Encore une heure de perdue chez Carrefour…Sans parler de la petite centaine d’euros partie en même pas 15 articles. Mais cette fois, on repart avec la promesse d’économiser 10€ la prochaine fois qu’on y retourne. On s’en doutait, 2 conditions à cette offre :
– En avoir pour minimum 80 euros. M’enfin ça, c’est même plus une condition, c’est une évidence.
– Avoir rien d’autre à foutre un dimanche 28 septembre (c’est bon, je sais, je suis encore à la bourre dans mes articles) que d’aller faire des courses.
Je me demande combien de pigeons se sont laissé appâter par cette offre alléchante d’un fabricant de manque et de nécessité, d’un symbole du capitalisme ? Combien de pauvres, d’expatriés des 4 coins du globe (on est en banlieue, le blanc est l’étranger), tous sur la corde raide, ont sacrifié une partie de leur jour de repos dans l’enfer clinquant du sacro-saint magasin ?
Si j’avais pas été si lâche, je serais allée de pied ferme, prendre pied à Carrefour, y faire des pieds et des mains pour convaincre tous ces gens déjà persuadés de réaliser une bonne affaire, que le véritable gagnant de cette offre c’est pas eux, mais une poignée de dirigeants et d’actionnaires.
Leur dire aussi que si les petits employés avec leur immonde gilet vert et bleu peuvent s’attendre à toucher une misérable prime pour un jour du Seigneur travaillé, ça va pas durer, une fois que ce même dimanche sera devenu un jour comme un autre.
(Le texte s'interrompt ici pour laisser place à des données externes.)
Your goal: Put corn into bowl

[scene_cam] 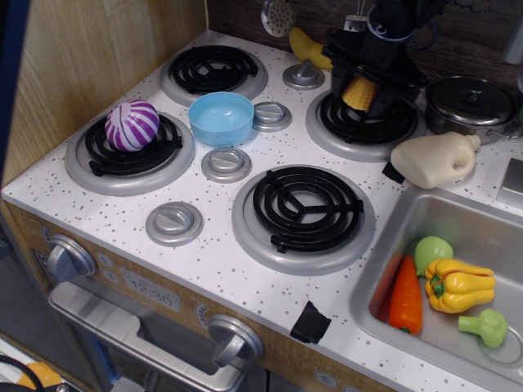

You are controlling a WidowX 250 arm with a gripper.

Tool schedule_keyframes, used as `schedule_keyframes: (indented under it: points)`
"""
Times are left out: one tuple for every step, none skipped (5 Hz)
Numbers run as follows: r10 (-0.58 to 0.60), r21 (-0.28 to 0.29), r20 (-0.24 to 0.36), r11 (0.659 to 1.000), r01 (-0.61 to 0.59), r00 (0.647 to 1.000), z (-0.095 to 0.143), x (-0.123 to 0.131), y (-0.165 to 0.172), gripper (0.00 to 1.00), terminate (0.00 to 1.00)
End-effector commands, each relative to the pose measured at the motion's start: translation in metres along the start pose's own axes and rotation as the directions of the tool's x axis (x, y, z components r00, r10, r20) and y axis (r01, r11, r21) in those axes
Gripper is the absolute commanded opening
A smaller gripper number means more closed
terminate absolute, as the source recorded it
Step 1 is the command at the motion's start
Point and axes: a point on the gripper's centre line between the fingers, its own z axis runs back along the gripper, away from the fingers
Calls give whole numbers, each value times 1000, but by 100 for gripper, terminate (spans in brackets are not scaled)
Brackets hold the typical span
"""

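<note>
The corn (360, 93) is a small yellow ridged piece held between the black fingers of my gripper (365, 88), lifted above the back right burner (364, 120). The gripper is shut on it. The light blue bowl (221, 118) sits empty on the stove top between the two left burners, well to the left of the gripper.
A purple striped ball (131, 125) rests on the front left burner. A banana (307, 47) lies at the back. A steel lidded pot (472, 102) and a cream jug (434, 158) are at the right. The sink (409, 224) holds a carrot, a yellow pepper and green vegetables.
</note>
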Motion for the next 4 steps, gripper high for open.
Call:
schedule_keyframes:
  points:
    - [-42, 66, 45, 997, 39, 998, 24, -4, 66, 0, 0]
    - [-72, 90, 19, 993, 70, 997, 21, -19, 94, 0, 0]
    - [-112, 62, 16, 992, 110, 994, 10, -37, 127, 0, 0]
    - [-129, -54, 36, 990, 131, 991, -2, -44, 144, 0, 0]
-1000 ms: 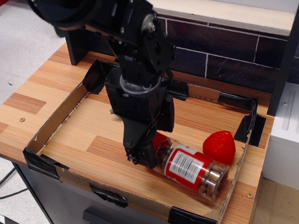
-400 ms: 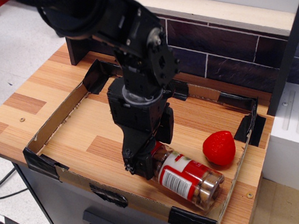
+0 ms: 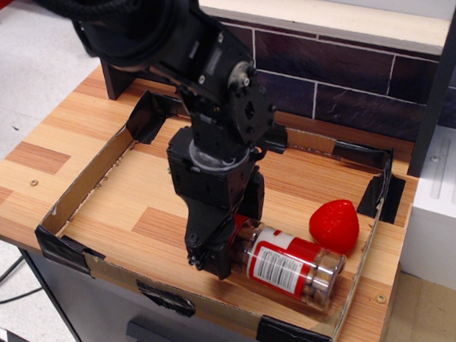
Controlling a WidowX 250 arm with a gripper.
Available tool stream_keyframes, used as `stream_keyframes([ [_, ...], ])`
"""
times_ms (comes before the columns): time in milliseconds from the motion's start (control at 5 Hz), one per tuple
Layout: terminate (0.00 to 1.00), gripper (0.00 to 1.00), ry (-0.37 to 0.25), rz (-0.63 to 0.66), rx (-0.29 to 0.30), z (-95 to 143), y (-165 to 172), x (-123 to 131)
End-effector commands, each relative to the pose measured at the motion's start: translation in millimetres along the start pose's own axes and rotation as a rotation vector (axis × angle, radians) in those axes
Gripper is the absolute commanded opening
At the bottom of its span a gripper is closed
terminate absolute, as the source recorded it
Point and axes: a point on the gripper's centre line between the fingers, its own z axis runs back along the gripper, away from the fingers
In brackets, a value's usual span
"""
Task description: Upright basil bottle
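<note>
The basil bottle, a clear jar with a red-and-white label, lies on its side near the front wall of the cardboard tray, its clear base pointing right. Its red cap end is tucked between the fingers of my black gripper. The gripper comes down from above and is closed around the cap end. The cap is mostly hidden by the fingers. I cannot tell whether the bottle is lifted off the tray floor.
A red toy strawberry lies just right of and behind the bottle, near the tray's right wall. A dark brick back wall stands behind the tray. A white unit sits to the right of the table.
The gripper has shifted slightly forward and down with the bottle's cap end. The bottle swung toward the tray's front wall, then turned back a little.
</note>
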Motion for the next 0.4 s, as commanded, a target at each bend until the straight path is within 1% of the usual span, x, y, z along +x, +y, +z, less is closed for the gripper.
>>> stream_keyframes([
  [0, 0.0, 1.0, -0.011, -0.22, 0.014, 0.6, -1.9, -4.3],
  [200, 0.0, 0.0, -0.064, -0.289, -0.01, 9.2, 3.7, -4.3],
])
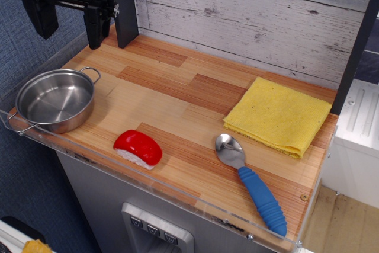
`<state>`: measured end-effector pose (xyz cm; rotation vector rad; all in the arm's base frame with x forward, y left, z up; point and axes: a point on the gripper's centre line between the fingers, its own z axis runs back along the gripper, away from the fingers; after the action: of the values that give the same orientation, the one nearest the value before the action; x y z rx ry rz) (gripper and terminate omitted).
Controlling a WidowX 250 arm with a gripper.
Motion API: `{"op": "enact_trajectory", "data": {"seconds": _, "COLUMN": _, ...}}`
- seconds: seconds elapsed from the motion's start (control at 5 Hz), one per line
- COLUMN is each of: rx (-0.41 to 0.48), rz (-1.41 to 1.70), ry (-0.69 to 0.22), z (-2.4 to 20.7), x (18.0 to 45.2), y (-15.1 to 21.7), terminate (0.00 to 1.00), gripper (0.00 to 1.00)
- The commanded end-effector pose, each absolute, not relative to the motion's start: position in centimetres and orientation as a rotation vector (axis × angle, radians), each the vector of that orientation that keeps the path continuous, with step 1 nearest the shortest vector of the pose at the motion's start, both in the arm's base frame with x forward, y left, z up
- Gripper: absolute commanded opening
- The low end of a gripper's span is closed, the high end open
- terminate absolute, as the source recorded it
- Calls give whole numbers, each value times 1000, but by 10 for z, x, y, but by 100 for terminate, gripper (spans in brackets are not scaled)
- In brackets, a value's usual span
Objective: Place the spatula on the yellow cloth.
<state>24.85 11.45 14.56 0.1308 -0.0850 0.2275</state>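
A spatula [251, 178] lies flat near the front right corner of a wood-patterned tabletop [177, 96], its thick ribbed blue handle reaching toward that corner and its shiny silver bowl, hollow side up, aimed back and to the left. Its long axis runs on a diagonal from the front right toward the middle of the table. Just behind the bowl, close to it but seemingly not touching, sits the yellow cloth [278, 115], a folded square lying flat against the right edge with one corner pointing toward the back wall. Nothing lies between utensil and cloth. To the left, along the front edge near its middle, rests a red-and-white sushi toy [138, 148], well apart from the spatula. Farther left, at the left edge, stands an empty steel pot [54, 99] with two loop handles, upright and partly overhanging the clear plastic lip [177, 197] that runs along the front edge. Above the back left corner hangs the black gripper [66, 13], clear of the tabletop and far from the spatula, its two fingers spread wide apart with nothing between them.
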Motion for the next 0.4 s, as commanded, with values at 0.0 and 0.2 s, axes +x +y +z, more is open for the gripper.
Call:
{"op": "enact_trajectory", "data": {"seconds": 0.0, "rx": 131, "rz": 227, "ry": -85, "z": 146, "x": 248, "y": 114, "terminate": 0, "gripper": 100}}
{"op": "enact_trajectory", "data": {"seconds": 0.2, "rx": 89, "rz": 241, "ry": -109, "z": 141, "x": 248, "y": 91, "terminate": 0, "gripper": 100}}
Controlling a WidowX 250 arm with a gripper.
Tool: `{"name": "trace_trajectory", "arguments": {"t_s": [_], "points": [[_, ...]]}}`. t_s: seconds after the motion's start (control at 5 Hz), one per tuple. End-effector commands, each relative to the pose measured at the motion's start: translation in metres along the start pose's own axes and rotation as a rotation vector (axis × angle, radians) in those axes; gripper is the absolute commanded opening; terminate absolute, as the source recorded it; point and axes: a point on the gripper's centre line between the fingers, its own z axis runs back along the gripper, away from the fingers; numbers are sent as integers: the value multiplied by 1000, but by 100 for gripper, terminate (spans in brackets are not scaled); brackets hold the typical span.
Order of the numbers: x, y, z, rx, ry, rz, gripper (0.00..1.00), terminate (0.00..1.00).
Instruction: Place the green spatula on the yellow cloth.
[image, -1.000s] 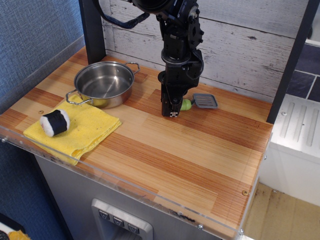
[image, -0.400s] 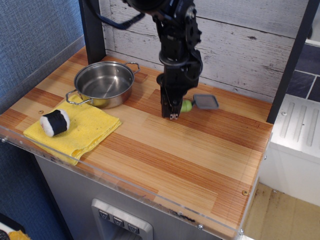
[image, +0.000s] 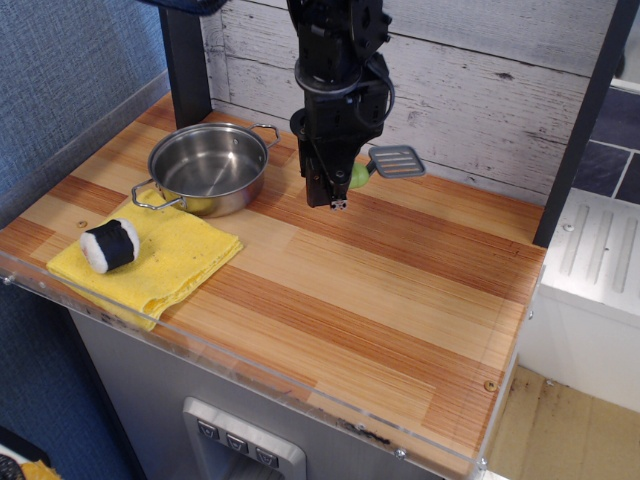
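The gripper (image: 336, 196) was pinched on the lime handle of the green spatula (image: 385, 165), its jaws pressed against the round end so that only a sliver of green showed beside the black fingers. A second before, the spatula had lain flat on the wooden counter (image: 400, 300) near the back wall with the gripper down around its handle; now the arm had risen and swung a little to the left, and the spatula had gone with it, its grey slotted blade hanging clear of the wood and sticking out to the side, roughly level. That meant the grasp had held and the lifting part of the job looked done, with the carry only just begun

Further out, the steel pot (image: 208, 165) stood just to the left of the gripper, directly on the line towards the goal. The yellow cloth (image: 175, 260) lay beyond it at the front left corner, well apart from the spatula, rumpled and touching the pot's near side. A black-and-white sushi roll (image: 110, 245) sat on the cloth's left part, leaving the right part bare, which seemed the likelier spot to set the spatula down
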Motion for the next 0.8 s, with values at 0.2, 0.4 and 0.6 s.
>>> {"name": "trace_trajectory", "arguments": {"t_s": [0.2, 0.4, 0.6], "points": [[-89, -28, 23, 20, 97, 267, 0, 0], [-117, -36, 26, 37, 169, 350, 0, 0], [-137, -41, 26, 72, 212, 450, 0, 0]]}}
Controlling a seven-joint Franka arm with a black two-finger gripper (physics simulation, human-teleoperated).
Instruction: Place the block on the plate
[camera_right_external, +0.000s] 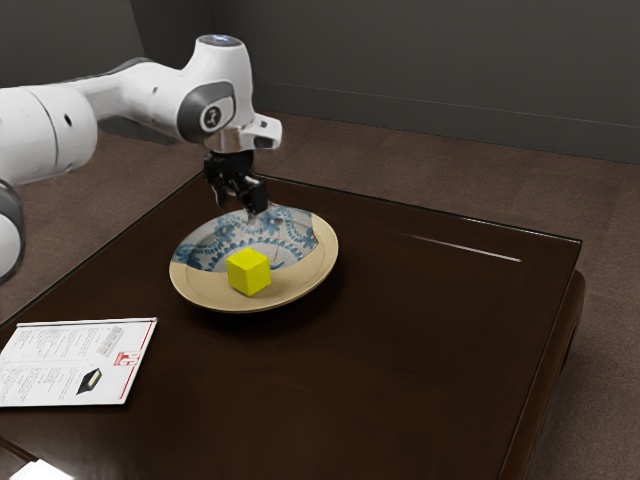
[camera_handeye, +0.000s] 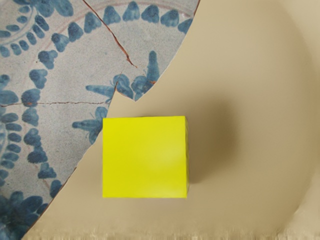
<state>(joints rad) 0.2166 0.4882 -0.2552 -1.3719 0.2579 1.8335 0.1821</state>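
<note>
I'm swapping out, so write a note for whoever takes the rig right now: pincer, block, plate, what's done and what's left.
Pincer: above the plate, not holding the block; whether it is open or shut, I can't tell.
Block: on the plate's plain tan part, close to the edge of the blue pattern.
Done: the yellow block is on the plate.
Left: probably nothing but drawing the arm clear without nudging the block.
</note>
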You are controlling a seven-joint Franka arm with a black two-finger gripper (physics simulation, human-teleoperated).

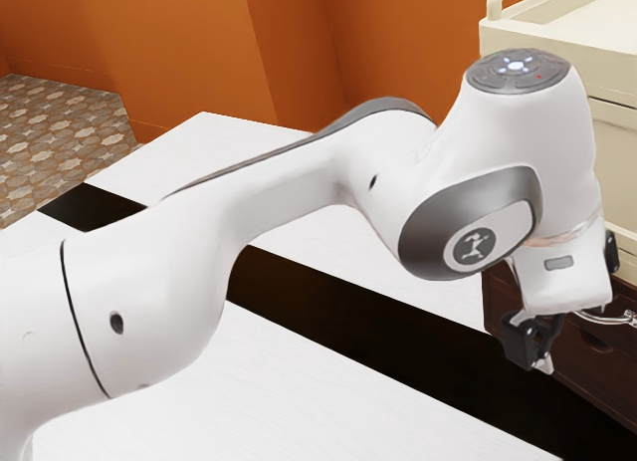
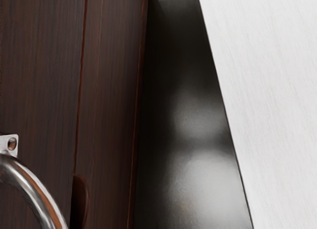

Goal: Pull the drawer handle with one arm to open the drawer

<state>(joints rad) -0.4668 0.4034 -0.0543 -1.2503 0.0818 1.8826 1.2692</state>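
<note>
One curved handle near pincer, toward exterior view's right.

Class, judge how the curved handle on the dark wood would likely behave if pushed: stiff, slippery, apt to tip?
The handle looks metallic, so it would probably stay stiff. Its polished shine suggests it may be slippery. Its end plate sits against the dark wood, so it seems unlikely to roll or tip by itself.

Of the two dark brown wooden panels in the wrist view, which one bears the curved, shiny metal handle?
The panel farther from the smooth white surface. It bears the handle; the other panel, across the seam, shows a rounded dark recess instead.
</note>
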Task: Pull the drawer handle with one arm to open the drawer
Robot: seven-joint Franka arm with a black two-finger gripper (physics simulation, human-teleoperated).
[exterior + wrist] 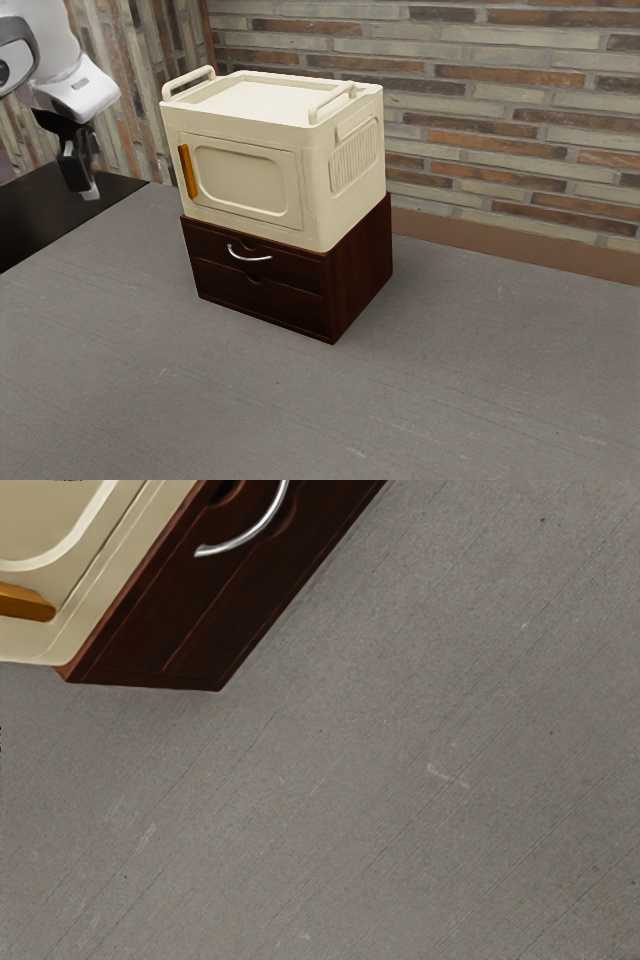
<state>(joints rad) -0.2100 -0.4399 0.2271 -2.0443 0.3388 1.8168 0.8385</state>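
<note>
The curved silver handle (250, 259), running lengthwise across the closed upper drawer (296, 268) of a dark wooden cabinet (362, 262) on the grey tabletop (470, 390), lies lower and toward the exterior view's right from the single arm's (52, 62) black tool (88, 190), which hangs well apart, apparently empty, though how wide it stands cannot be told.

exterior angled down, wrist nearer, drawers (290, 270) shared
</note>
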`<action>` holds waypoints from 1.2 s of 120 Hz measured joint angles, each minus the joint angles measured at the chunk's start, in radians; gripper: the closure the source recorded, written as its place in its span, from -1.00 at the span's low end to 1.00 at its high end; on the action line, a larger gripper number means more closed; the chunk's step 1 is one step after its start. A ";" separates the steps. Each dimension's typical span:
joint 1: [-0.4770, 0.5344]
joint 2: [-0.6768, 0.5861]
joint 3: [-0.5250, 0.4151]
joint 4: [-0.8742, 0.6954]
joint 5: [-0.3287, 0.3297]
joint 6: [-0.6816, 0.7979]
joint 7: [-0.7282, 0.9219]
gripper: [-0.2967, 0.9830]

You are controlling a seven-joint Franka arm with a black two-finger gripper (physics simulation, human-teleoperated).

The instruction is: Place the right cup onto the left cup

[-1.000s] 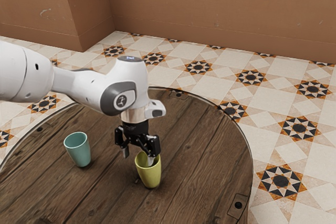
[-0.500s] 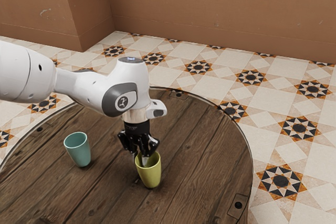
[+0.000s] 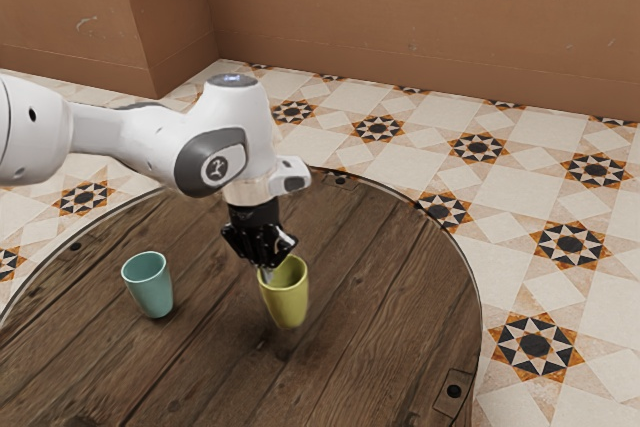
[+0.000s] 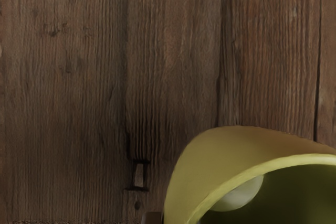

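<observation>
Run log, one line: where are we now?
gripper: shut on yellow-green cup wall | lifted off table | teal cup: upright, on table | stacking: not done

A round desk (image 3: pixel 400 277) of dark, weathered wooden planks, bound by a thin rim (image 3: pixel 481 296), bears dark studs (image 3: pixel 454 391) close to its edge. A teal cup (image 3: pixel 151 290) stands upright on the boards, toward the desk's edge at the exterior view's left.
</observation>
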 joint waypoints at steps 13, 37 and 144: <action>0.010 -0.062 0.000 0.001 0.005 -0.032 -0.002 0.68; 0.049 -0.161 0.002 -0.004 0.009 -0.111 -0.006 0.69; 0.450 -0.312 0.000 -0.095 0.012 -0.235 0.048 0.69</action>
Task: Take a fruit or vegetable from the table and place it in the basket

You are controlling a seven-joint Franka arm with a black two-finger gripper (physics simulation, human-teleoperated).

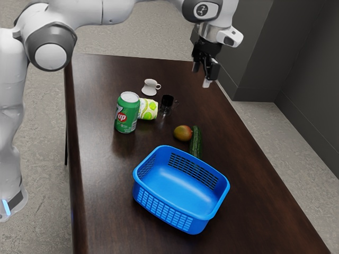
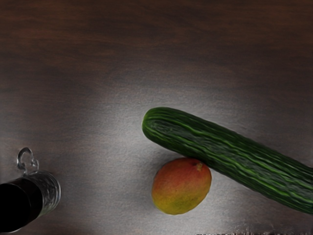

Que si on a tous le couteau sous la gorge, ce n’est pas une solution de faire le jeu de Carrefour sous prétexte qu’on va gagner 10 euros. Qu’au contraire on devrait s’unir pour boycotter ce genre d’opération. Montrer à tous ces gérants mégalos trop convaincus de tenir toutes les ficelles qu’on n’est pas des crève-la-faim prêts à sacrifier une vie de famille, une grasse mat’, un dimanche après-midi dans un parc au soleil pour 10 insignifiants petits euros –avec lesquels de toute façon on n’a plus rien– mais des hommes et des femmes libres.
J’aurais vraiment du avoir le courage d’y aller.
Secouer toutes ces vaches à lait qui vont sciemment à l’abattoir.